• Data excerpt
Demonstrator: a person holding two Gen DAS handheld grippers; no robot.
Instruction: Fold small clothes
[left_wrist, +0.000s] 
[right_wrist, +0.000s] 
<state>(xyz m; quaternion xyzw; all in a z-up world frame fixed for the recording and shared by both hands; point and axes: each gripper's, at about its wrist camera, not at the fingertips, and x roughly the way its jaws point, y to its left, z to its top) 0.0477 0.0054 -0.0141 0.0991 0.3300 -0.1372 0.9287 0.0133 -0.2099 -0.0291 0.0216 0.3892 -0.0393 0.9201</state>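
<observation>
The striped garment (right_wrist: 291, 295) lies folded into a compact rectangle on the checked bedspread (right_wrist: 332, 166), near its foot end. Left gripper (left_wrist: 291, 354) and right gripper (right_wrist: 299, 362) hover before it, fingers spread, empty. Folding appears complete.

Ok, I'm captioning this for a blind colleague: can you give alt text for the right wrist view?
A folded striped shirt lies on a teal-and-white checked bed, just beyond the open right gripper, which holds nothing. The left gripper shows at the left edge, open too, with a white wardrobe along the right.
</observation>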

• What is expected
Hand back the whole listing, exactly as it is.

• Exercise output
Demonstrator: a person holding two Gen DAS handheld grippers; no robot.
Instruction: Fold small clothes
[left_wrist, +0.000s] 
[right_wrist, +0.000s] 
<state>(xyz m; quaternion xyzw; all in a z-up world frame fixed for the recording and shared by both hands; point and axes: each gripper's, at about its wrist camera, not at the fingertips, and x roughly the way its jaws point, y to its left, z to its top) 0.0477 0.0054 -0.0141 0.0991 0.3300 -0.1372 0.9287 0.0133 -0.2099 -0.0291 0.0216 0.3892 -0.0393 0.9201</state>
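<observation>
The striped garment (right_wrist: 291, 295) lies folded into a compact rectangle on the checked bedspread (right_wrist: 332, 166), near its foot end. Left gripper (left_wrist: 291, 354) and right gripper (right_wrist: 299, 362) hover before it, fingers spread, empty. Folding appears complete.

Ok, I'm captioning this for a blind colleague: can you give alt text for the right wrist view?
A folded striped shirt lies on a teal-and-white checked bed, just beyond the open right gripper, which holds nothing. The left gripper shows at the left edge, open too, with a white wardrobe along the right.
</observation>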

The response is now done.